Work task: Only one stretch of the data below is wanted: the lines from the one with "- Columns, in" through the one with "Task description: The", repeated exactly.

Source data:
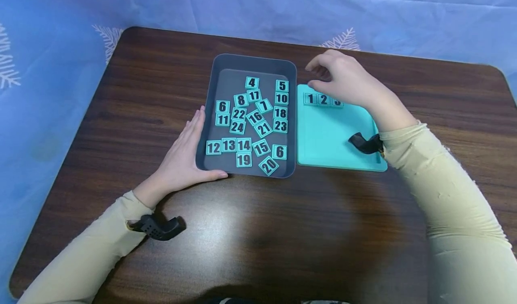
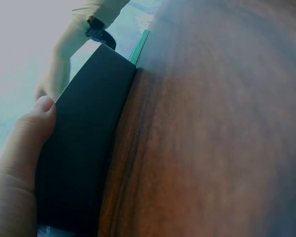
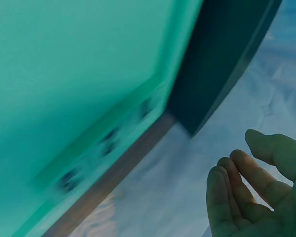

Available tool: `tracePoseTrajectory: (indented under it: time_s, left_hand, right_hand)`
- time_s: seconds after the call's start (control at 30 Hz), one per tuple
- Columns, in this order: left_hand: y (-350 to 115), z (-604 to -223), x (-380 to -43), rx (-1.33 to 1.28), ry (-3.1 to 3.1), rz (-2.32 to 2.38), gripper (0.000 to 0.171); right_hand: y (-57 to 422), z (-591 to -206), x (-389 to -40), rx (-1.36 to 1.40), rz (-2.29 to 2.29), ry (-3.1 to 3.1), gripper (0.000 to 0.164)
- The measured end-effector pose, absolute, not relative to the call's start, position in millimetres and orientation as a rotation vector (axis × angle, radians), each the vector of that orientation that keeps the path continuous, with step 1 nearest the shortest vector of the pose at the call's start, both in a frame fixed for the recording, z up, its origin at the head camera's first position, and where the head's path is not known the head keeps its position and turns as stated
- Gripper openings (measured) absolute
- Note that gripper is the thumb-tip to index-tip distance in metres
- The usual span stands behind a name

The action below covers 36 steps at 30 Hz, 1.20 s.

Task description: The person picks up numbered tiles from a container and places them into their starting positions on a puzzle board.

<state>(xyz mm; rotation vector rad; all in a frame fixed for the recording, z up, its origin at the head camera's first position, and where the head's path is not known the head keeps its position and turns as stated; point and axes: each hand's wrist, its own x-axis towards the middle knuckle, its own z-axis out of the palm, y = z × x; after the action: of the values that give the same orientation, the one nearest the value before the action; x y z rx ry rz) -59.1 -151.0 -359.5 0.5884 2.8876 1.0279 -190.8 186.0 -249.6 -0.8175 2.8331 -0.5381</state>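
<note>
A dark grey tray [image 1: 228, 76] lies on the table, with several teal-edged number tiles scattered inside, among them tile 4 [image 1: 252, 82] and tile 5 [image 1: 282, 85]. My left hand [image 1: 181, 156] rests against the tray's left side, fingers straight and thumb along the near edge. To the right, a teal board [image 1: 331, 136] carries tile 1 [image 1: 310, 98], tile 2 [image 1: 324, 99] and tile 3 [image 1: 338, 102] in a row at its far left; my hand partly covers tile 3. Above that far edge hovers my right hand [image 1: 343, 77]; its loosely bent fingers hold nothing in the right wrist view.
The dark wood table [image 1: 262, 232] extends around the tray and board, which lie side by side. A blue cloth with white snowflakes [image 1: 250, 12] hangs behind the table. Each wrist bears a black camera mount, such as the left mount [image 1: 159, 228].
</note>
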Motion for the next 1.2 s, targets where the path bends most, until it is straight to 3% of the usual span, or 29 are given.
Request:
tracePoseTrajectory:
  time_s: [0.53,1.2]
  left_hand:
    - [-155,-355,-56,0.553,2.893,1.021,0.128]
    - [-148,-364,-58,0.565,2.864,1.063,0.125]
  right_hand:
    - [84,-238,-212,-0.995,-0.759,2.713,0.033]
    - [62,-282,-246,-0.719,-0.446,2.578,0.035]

Output for this exercise:
- Columns, in this order: left_hand: y (-350 to 115), z (-604 to -223), x (-380 to -43), rx (-1.33 to 1.28), ry (-3.1 to 3.1), rz (-2.32 to 2.38), gripper (0.000 to 0.171); right_hand: y (-57 to 422), z (-591 to -206), x (-389 to -40), rx (-1.36 to 1.40), rz (-2.29 to 2.29), ry (-3.1 to 3.1), gripper (0.000 to 0.164)
- The measured end-effector pose, absolute, not relative to the call's start, position in millimetres and orientation as a rotation vector (axis × angle, radians), each the vector of that orientation that keeps the path continuous, with step 1 nearest the shortest vector of the pose at the call's start, both in a frame fixed for the recording, z up, its origin at the head camera's first position, and where the head's path is not known the head keeps its position and turns as stated
- Gripper openings (measured) absolute
- Note that gripper is the thumb-tip to index-tip distance in metres
- The usual span stands behind a name

The action below covers 36 steps at 30 Hz, 1.20 s.

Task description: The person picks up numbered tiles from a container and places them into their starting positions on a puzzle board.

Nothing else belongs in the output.